TASK DIRECTIONS — Your answer should be the lines of the data below that contain "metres".

SUPPLIED INFORMATION —
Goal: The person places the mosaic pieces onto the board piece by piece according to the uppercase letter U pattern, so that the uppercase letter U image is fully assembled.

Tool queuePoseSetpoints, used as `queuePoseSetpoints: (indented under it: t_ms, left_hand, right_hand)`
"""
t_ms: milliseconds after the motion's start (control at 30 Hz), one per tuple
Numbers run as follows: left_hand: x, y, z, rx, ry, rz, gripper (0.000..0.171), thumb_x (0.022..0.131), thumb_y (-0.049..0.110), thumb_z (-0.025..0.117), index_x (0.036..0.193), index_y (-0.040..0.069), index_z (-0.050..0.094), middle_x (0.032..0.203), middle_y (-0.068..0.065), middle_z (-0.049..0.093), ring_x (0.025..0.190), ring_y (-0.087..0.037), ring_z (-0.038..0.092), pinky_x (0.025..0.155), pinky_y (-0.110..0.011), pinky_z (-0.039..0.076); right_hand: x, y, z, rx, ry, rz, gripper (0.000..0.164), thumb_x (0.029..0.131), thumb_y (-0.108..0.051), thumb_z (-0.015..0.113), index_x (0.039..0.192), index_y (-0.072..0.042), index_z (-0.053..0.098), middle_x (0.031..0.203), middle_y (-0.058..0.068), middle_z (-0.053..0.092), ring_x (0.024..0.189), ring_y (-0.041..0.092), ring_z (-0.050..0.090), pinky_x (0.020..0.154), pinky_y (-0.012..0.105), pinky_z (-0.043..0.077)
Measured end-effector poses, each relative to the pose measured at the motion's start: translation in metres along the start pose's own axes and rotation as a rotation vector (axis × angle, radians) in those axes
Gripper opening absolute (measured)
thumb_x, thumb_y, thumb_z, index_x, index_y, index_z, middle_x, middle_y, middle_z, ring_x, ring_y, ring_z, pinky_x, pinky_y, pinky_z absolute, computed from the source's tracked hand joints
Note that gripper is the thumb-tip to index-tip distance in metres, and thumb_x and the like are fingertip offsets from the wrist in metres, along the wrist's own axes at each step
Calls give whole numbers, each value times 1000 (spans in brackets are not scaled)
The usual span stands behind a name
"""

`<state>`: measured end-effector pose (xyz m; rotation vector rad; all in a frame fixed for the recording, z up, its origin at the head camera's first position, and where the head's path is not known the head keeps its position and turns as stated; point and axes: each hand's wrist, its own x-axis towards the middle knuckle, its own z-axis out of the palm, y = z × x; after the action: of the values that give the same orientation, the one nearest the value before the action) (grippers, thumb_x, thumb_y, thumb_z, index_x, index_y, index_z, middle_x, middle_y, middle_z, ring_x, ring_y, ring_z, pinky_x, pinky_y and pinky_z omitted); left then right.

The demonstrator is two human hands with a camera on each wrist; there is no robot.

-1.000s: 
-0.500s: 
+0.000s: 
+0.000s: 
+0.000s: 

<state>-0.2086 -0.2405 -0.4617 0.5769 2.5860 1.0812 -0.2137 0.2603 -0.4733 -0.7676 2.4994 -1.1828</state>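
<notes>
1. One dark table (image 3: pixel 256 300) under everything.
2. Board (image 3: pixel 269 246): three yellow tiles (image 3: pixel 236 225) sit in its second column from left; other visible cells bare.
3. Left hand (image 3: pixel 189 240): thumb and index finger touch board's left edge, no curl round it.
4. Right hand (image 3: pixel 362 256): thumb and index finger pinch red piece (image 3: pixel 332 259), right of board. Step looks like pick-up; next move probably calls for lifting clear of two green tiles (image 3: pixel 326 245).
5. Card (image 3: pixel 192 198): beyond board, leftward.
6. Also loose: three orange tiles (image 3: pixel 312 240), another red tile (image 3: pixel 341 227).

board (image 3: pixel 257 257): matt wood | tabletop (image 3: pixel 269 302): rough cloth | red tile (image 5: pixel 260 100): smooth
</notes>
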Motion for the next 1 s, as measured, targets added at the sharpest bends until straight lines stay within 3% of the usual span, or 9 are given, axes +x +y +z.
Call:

OUTPUT —
Measured end-effector poses, each relative to the pose measured at the motion's start: translation in metres along the start pose's own axes and rotation as a rotation vector (axis × angle, radians) in those axes
Note that gripper is the thumb-tip to index-tip distance in metres, and thumb_x and the like are fingertip offsets from the wrist in metres, along the wrist's own axes at each step

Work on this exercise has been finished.